* **BRIEF**:
Repeat the whole listing, keeping each line as it is.

* **EXERCISE INPUT**:
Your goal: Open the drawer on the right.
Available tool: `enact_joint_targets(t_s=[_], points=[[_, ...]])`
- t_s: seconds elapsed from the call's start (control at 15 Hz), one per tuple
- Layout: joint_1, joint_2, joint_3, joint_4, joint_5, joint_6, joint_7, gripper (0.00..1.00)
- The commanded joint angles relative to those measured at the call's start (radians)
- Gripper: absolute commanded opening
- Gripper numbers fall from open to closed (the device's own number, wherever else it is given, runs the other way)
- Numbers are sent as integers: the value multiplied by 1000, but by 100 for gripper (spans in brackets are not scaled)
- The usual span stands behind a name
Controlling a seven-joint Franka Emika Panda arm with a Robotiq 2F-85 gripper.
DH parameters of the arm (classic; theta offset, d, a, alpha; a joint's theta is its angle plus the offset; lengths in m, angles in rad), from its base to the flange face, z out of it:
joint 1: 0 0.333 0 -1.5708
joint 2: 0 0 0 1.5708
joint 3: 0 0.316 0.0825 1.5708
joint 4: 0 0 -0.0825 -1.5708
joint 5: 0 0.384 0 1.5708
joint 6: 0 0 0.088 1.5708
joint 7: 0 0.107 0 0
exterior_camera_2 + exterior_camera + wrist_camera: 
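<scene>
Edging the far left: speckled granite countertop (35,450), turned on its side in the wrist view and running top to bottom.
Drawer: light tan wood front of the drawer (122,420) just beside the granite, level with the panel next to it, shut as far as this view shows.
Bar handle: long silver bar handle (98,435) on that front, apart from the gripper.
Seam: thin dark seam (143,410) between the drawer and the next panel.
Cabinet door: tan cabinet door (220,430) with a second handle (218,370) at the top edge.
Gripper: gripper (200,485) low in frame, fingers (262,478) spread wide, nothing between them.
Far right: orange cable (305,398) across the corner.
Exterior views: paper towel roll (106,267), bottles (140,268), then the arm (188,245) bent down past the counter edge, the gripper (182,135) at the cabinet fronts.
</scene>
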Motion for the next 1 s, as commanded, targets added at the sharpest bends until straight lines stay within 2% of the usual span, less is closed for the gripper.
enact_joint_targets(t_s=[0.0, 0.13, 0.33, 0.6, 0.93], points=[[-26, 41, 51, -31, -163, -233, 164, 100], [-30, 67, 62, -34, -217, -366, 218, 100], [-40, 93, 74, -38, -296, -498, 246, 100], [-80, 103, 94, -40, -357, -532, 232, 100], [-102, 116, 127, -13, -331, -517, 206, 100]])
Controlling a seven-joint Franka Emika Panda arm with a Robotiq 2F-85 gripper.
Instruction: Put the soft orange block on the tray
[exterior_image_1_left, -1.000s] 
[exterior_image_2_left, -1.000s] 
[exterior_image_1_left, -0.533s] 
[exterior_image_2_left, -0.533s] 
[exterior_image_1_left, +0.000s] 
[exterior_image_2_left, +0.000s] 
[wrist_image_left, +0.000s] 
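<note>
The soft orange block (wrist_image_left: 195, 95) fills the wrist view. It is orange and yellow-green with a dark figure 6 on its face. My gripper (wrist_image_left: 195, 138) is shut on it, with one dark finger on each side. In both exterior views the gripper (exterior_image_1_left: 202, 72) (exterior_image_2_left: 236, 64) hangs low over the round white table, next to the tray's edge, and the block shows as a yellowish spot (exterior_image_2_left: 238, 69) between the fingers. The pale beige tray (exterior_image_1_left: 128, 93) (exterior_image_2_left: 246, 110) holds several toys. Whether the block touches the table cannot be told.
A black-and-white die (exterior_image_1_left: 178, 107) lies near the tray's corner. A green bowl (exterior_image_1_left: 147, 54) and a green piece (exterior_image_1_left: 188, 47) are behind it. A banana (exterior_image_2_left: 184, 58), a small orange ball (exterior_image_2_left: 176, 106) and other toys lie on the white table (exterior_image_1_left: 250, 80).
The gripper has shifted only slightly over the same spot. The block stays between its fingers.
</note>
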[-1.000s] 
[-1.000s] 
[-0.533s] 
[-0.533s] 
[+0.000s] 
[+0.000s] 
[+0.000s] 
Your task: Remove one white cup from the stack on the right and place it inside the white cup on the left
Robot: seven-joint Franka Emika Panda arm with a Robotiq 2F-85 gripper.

* **EXPECTED ANSWER**:
Your goal: Open the drawer on the right.
Available tool: `enact_joint_targets(t_s=[_], points=[[_, ...]])`
- t_s: seconds elapsed from the call's start (control at 15 Hz), one per tuple
- Layout: joint_1, joint_2, joint_3, joint_4, joint_5, joint_6, joint_7, gripper (0.00..1.00)
- The commanded joint angles relative to those measured at the call's start (radians)
- Gripper: absolute commanded opening
- Gripper numbers fall from open to closed (the device's own number, wherever else it is given, runs the other way)
- Numbers are sent as integers: the value multiplied by 1000, but by 100 for gripper (spans in brackets are not scaled)
- The usual span stands behind a name
Controlling a seven-joint Franka Emika Panda arm with a Robotiq 2F-85 gripper.
DH parameters of the arm (classic; theta offset, d, a, alpha; a joint's theta is its angle plus the offset; lengths in m, angles in rad), from its base to the flange face, z out of it:
joint 1: 0 0.333 0 -1.5708
joint 2: 0 0 0 1.5708
joint 3: 0 0.316 0.0825 1.5708
joint 4: 0 0 -0.0825 -1.5708
joint 5: 0 0.384 0 1.5708
joint 6: 0 0 0.088 1.5708
joint 7: 0 0.107 0 0
exterior_camera_2 + exterior_camera + wrist_camera: 
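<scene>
Edging the far left: speckled granite countertop (35,450), turned on its side in the wrist view and running top to bottom.
Drawer: light tan wood front of the drawer (122,420) just beside the granite, level with the panel next to it, shut as far as this view shows.
Bar handle: long silver bar handle (98,435) on that front, apart from the gripper.
Seam: thin dark seam (143,410) between the drawer and the next panel.
Cabinet door: tan cabinet door (220,430) with a second handle (218,370) at the top edge.
Gripper: gripper (200,485) low in frame, fingers (262,478) spread wide, nothing between them.
Far right: orange cable (305,398) across the corner.
Exterior views: paper towel roll (106,267), bottles (140,268), then the arm (188,245) bent down past the counter edge, the gripper (182,135) at the cabinet fronts.
</scene>
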Motion for the next 1 s, as commanded, targets added at the sharpest bends until straight lines stay within 2% of the usual span, less is closed for the gripper.
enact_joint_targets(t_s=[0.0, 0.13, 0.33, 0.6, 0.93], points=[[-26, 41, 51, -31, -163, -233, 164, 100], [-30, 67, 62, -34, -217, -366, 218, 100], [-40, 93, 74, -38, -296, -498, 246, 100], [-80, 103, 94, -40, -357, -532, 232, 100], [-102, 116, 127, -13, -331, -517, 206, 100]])
Controlling a seven-joint Franka Emika Panda arm with a Robotiq 2F-85 gripper.
Instruction: Put the soft orange block on the tray
[exterior_image_1_left, -1.000s] 
[exterior_image_2_left, -1.000s] 
[exterior_image_1_left, -0.533s] 
[exterior_image_2_left, -0.533s] 
[exterior_image_1_left, +0.000s] 
[exterior_image_2_left, +0.000s] 
[wrist_image_left, +0.000s] 
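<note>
The soft orange block (wrist_image_left: 195, 95) fills the wrist view. It is orange and yellow-green with a dark figure 6 on its face. My gripper (wrist_image_left: 195, 138) is shut on it, with one dark finger on each side. In both exterior views the gripper (exterior_image_1_left: 202, 72) (exterior_image_2_left: 236, 64) hangs low over the round white table, next to the tray's edge, and the block shows as a yellowish spot (exterior_image_2_left: 238, 69) between the fingers. The pale beige tray (exterior_image_1_left: 128, 93) (exterior_image_2_left: 246, 110) holds several toys. Whether the block touches the table cannot be told.
A black-and-white die (exterior_image_1_left: 178, 107) lies near the tray's corner. A green bowl (exterior_image_1_left: 147, 54) and a green piece (exterior_image_1_left: 188, 47) are behind it. A banana (exterior_image_2_left: 184, 58), a small orange ball (exterior_image_2_left: 176, 106) and other toys lie on the white table (exterior_image_1_left: 250, 80).
The gripper has shifted only slightly over the same spot. The block stays between its fingers.
</note>
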[-1.000s] 
[-1.000s] 
[-0.533s] 
[-0.533s] 
[+0.000s] 
[+0.000s] 
[+0.000s] 
Your task: Remove one white cup from the stack on the right and place it inside the white cup on the left
Robot: seven-joint Franka Emika Panda arm with a Robotiq 2F-85 gripper.

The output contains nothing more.